Our orginial dataset consistet of 2000 rows and we dropped one with missing values so 1999 was what we expected and hoped for. 


### 3.Year

#### 3.1 Check the data is within expected range

In [None]:
# Count how many values are between 0 and 10 (inclusive)
column_values = df['Year']
count = column_values.between(2002, 2023).sum()

In [None]:
print(count)

The type of the column is int which make sense aswell.

### 4.Month

#### 4.1 Unqiue/ Dupclicate values



In [None]:
column_values = df['Month'].unique()
print(column_values)

Seeing two values that I didnt expect,  2014 and 2018. Start with checking number of times they appear.

In [None]:
# Count the number of times a specific string value occurs in a column
count = df['Month'].value_counts()['2014']
print(count)

In [None]:
# Count the number of times a specific string value occurs in a column
count = df['Month'].value_counts()['2008']
print(count)

Since they just occurs one time each in the Month-column I suggest we drop them since 2/ 1999 rows one impact our size of dataset especcially much and not seeing it beeing the worth the time to save

In [None]:
df = df.drop(index=df.loc[df['Month'] == '2014'].index)
df = df.drop(index=df.loc[df['Month'] == '2008'].index)

In [None]:
#checking the rows have been dropped
df.info()

In [None]:
column_values = df['Month'].unique()
print(column_values)

#### 4.2 Converting non-numeric to numeric values



In [None]:
# Define a dictionary to map months to integers
month_to_int = {'January': 1, 'February': 2, 'March': 3, 'April': 4, 'May': 5, 'June': 6,
                'July': 7, 'August': 8, 'September': 9, 'October': 10, 'November': 11, 'December': 12}

# Apply the map() method to convert the values
df['Month'] = df['Month'].map(month_to_int)
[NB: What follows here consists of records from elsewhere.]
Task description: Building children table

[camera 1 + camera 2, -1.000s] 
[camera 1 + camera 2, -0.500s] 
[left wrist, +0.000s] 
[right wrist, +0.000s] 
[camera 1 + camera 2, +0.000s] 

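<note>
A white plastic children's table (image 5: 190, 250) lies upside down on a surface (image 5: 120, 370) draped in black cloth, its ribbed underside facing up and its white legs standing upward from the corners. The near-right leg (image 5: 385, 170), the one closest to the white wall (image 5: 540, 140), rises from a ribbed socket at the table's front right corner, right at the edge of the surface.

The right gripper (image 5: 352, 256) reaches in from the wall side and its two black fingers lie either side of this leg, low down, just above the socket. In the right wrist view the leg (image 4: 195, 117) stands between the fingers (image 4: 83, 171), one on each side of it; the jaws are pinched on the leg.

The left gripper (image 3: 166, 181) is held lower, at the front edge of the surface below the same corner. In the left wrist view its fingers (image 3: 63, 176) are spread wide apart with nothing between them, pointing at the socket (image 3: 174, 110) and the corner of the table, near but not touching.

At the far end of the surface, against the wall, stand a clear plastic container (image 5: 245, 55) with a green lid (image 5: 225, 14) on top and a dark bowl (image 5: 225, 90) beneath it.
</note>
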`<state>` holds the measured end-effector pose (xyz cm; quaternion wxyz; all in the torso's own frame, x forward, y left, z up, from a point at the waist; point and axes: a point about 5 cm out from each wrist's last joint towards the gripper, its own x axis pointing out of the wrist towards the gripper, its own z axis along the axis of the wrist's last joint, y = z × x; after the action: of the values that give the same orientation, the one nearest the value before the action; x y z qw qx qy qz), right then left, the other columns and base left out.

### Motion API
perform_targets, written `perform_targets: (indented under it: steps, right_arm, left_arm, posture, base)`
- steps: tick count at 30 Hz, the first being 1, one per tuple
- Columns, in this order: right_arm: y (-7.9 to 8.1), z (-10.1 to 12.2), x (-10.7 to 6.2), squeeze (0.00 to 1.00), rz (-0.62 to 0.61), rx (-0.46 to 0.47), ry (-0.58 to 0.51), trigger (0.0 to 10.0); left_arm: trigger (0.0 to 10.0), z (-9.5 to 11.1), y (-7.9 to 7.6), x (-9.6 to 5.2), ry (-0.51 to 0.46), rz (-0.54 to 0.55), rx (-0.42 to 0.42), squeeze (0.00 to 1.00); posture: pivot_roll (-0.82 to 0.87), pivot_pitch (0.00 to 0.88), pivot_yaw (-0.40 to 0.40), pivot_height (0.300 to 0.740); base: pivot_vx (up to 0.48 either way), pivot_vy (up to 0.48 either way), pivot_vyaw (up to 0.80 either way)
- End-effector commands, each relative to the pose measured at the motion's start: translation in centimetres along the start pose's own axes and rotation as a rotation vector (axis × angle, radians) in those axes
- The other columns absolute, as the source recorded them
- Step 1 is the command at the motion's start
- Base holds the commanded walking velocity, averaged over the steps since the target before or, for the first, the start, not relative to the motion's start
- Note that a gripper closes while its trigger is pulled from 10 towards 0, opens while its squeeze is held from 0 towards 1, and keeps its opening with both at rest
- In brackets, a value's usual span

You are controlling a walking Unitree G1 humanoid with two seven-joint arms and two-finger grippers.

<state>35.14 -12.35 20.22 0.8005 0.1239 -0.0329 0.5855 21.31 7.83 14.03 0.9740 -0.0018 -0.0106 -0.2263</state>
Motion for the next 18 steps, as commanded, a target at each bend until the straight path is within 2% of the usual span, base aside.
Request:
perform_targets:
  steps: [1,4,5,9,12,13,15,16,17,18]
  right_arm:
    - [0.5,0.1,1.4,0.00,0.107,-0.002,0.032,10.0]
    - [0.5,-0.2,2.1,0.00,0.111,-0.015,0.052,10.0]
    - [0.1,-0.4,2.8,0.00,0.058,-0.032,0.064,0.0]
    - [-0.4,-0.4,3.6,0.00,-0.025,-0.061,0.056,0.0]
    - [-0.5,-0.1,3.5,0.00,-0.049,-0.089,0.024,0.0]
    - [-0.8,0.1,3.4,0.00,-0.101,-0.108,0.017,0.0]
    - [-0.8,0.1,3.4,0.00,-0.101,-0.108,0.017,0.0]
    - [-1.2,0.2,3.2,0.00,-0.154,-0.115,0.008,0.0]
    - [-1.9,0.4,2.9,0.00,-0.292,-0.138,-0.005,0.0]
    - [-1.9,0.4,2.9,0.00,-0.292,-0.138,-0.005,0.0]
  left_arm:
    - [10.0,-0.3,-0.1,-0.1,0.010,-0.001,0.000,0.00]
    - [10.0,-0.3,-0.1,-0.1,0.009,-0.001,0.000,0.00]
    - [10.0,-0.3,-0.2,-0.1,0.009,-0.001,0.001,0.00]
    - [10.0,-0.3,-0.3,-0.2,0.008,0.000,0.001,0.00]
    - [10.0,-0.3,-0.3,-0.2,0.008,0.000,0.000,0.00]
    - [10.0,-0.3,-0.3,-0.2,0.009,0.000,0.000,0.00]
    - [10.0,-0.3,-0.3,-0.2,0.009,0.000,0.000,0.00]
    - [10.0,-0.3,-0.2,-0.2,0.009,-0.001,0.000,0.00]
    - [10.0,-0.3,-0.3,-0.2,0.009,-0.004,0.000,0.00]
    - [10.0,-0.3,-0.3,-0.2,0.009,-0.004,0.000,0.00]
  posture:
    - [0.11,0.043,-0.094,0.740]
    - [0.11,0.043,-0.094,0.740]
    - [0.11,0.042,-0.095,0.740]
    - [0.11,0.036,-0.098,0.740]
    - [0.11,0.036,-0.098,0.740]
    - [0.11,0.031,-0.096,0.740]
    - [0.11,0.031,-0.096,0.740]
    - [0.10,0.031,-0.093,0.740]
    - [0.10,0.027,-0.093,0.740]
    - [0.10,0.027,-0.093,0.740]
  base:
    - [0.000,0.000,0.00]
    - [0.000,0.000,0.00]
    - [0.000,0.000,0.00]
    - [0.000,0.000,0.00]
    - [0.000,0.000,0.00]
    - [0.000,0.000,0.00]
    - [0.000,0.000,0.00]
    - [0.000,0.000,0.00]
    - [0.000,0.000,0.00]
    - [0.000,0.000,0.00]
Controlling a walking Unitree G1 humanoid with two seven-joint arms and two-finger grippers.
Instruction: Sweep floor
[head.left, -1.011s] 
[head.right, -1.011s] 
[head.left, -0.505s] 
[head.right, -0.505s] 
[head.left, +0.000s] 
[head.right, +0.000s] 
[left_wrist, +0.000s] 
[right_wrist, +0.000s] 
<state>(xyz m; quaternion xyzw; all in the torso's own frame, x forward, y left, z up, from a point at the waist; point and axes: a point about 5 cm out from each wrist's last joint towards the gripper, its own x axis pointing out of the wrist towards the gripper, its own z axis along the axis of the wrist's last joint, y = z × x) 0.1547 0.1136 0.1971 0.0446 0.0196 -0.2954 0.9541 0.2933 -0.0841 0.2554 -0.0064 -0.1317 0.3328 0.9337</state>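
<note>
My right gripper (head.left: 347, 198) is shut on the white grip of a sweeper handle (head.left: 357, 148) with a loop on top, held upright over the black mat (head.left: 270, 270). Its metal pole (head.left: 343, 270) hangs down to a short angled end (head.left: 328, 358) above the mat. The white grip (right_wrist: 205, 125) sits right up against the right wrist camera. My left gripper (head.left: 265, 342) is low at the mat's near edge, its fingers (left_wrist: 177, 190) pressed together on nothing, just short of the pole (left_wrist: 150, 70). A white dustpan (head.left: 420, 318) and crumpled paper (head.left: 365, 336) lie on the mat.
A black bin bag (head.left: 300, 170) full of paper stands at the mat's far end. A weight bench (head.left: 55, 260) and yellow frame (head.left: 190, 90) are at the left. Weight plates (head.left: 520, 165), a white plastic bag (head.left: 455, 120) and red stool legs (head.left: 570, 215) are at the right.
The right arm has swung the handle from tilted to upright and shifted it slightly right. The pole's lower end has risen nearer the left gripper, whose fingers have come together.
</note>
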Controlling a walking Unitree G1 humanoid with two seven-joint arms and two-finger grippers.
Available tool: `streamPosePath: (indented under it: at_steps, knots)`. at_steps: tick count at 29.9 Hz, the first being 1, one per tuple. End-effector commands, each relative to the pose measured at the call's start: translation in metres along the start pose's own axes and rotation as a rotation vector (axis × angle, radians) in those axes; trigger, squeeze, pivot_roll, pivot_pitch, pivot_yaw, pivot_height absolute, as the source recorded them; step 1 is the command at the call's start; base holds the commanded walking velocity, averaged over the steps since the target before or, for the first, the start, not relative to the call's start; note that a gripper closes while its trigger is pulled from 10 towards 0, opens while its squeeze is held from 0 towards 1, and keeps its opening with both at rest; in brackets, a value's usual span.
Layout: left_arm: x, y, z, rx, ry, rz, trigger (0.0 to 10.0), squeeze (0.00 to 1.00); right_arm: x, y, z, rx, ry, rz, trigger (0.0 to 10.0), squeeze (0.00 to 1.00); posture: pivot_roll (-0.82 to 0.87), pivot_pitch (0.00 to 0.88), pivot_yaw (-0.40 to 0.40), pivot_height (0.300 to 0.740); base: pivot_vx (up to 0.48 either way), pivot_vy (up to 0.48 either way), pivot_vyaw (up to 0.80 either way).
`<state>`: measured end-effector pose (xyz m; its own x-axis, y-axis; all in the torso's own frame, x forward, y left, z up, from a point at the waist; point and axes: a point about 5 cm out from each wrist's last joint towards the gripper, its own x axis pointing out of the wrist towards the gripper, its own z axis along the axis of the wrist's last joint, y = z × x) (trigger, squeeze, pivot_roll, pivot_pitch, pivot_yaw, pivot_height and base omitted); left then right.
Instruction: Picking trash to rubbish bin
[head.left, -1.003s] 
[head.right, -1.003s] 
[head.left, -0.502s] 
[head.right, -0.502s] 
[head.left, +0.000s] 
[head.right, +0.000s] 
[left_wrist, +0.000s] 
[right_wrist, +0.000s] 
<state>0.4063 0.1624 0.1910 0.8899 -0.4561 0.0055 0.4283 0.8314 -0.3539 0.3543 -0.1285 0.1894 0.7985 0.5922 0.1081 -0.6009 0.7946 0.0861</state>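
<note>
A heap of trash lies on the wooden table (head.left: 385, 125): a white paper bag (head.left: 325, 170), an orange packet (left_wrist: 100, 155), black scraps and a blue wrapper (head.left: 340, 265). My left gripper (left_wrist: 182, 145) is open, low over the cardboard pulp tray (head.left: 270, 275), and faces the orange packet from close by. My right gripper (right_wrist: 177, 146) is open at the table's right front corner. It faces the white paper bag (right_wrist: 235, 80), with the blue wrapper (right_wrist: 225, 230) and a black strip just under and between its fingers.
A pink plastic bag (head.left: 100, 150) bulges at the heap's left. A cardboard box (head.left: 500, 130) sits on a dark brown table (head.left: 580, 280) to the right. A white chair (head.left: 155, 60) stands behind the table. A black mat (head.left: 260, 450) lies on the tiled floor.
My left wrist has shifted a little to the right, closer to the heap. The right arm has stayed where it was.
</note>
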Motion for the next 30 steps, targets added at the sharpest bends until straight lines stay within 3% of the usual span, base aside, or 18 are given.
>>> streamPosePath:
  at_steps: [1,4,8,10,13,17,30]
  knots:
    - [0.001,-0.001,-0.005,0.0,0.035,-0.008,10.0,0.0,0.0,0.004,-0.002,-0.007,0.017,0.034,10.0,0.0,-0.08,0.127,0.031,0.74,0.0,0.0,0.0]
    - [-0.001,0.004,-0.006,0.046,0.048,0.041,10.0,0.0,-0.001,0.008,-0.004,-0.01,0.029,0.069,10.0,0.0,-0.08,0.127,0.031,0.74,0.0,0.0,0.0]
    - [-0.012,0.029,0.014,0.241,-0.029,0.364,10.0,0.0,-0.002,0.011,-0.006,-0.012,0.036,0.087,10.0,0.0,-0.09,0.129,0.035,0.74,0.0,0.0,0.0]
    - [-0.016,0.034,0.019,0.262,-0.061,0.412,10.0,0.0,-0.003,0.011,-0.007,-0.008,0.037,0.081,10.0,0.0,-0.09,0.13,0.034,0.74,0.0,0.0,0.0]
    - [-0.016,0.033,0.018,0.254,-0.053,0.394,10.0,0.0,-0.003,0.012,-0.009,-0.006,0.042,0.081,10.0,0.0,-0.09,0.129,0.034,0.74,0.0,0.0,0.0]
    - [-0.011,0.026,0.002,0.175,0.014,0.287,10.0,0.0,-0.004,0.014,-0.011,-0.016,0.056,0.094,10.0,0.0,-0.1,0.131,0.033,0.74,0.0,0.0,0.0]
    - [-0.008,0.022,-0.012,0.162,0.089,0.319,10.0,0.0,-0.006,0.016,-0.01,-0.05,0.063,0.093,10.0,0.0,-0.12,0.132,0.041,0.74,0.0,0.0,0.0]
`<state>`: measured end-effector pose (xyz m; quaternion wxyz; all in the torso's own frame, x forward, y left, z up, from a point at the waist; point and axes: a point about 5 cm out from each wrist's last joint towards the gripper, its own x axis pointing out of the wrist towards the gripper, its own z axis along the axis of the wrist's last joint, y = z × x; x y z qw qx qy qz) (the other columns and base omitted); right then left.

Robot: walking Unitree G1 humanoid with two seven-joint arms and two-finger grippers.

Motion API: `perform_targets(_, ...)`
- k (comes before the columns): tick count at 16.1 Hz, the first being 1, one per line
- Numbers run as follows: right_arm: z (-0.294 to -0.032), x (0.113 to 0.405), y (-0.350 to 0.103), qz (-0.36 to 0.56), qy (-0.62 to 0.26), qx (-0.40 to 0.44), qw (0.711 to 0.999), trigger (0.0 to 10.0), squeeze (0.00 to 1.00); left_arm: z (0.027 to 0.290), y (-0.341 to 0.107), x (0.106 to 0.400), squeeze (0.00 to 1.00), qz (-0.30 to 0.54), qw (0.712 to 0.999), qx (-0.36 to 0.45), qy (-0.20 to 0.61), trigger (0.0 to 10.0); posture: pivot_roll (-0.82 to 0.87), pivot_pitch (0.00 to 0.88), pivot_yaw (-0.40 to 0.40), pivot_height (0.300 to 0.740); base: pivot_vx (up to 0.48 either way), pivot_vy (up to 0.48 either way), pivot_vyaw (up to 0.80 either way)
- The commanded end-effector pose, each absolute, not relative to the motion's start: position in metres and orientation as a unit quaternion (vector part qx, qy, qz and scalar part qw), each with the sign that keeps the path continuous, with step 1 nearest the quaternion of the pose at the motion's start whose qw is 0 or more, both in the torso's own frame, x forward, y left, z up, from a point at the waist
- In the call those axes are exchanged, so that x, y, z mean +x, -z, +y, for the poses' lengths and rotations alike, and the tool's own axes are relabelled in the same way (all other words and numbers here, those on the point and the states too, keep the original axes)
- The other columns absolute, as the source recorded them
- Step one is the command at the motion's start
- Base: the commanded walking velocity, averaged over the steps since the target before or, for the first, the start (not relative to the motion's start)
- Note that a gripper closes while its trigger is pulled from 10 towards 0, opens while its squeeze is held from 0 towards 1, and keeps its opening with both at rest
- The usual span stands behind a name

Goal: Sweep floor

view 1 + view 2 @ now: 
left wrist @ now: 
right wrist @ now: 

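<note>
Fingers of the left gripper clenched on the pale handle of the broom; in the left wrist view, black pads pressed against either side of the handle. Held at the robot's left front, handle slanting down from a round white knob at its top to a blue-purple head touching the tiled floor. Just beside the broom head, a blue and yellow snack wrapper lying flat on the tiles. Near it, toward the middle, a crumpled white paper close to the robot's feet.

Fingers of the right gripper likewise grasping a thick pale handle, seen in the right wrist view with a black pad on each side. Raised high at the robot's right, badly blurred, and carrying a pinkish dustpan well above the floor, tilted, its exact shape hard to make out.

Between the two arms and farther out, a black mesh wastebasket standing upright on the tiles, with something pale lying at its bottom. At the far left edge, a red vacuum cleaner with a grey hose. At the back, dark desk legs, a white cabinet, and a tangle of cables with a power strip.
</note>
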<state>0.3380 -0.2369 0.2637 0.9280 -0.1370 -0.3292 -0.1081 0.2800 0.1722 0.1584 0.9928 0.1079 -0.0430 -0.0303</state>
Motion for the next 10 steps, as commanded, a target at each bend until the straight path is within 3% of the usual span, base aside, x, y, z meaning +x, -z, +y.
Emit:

# Convert the type of the column to int
df['Month'] = df['Month'].astype(int)

In [None]:
#checking the month-values has been rplaced by 1-12 and the column converted to int
df.info()

In [None]:
column_values = df['Month'].unique()
column_values.sort()
print(column_values)

### 5.Certificate

In [None]:
df.info()

In [None]:
### 5.1 Unique values

In [None]:
# Get all unique values of a column
unique_values = df['Certificate'].unique()

In [None]:
print(unique_values)

In [None]:
# Get the count of each unique value in the column, including missing values
value_counts = df['Certificate'].value_counts(dropna=False)

# Print the value counts
print(value_counts)

# Calculate the sum of the counts and print the total
total = value_counts.sum()
print(f'Total: {total}')

A couple of things. Tree columns stand out.
Not Rated     61   --- probably takes a while from a movie is realsed until it gets rated. Make sense that this mostly consists of movies from the past year
NaN           32   --- not sure how to replace
Unrated        6   --- not sure how to replace

At this point Im not sure how to replace the missing values and w/ ca 100 rows w/ diffrent kind of missing values its a bit much to drop them.
My conclusion is to drop the whole column.


### 6.Runtime

#### 6.1 Check non numeric

In [None]:
#Checking non numeric values
check_non_numeric_values(df, "Runtime")

In [None]:
df = df.drop(index=df.loc[df['Runtime'] == 'Unknown'].index)

In [None]:
#check that the row has been dropped
df.info()

In [None]:
#converting the type of the column to int
df['Runtime'] = df['Runtime'].astype(int)

In [None]:
#checking the type has been changed
df.info()

check for outliers, since movies should maybe have a range from 30-250min isch.
So if i found values >30 or over 300 min I can assumme that something is wrong and drop them

In [None]:
# Count how many values are between 0 and 10 (inclusive)
column_values = df['Runtime']
count = column_values.between(30, 300).sum()

In [None]:
print(count)

Seems all remaining rows has a value between 30-300min which is good news.

### 7.Directors

In [None]:
df.info()

In [None]:
#calling the function
df = one_hot_coding_binary(df, "Directors", "top_50_director", "Name", "C:/Users/admin1/Documents/GitHub/ds22_project/data/top_50_directors.csv", num_categories=4, drop_original=True)


In [None]:
df.head()

In [None]:
df.info()

In [None]:
#checking sum of each row
director_one = df['top_50_director_1'].sum()
director_two = df['top_50_director_2'].sum()
director_three = df['top_50_director_3'].sum()
director_four = df['top_50_director_4'].sum()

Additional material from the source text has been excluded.